───── Information provided ─────
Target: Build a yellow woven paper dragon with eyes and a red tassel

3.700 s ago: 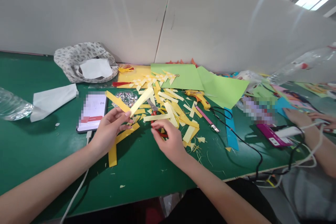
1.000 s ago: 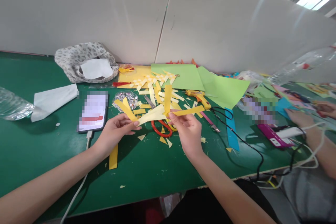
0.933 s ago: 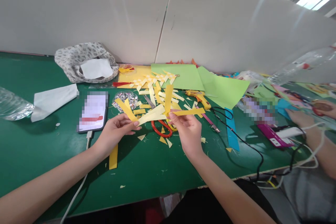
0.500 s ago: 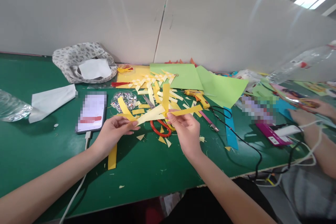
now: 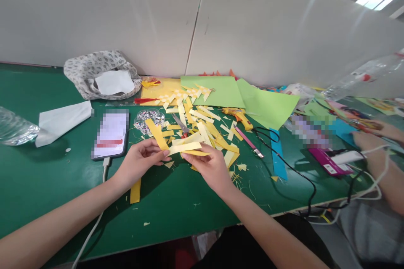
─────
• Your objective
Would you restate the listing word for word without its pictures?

• Result of this exercise
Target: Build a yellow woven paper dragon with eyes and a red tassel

3.700 s ago: 
1.000 s ago: 
0.933 s ago: 
0.500 s ago: 
now: 

The exercise closes with this answer.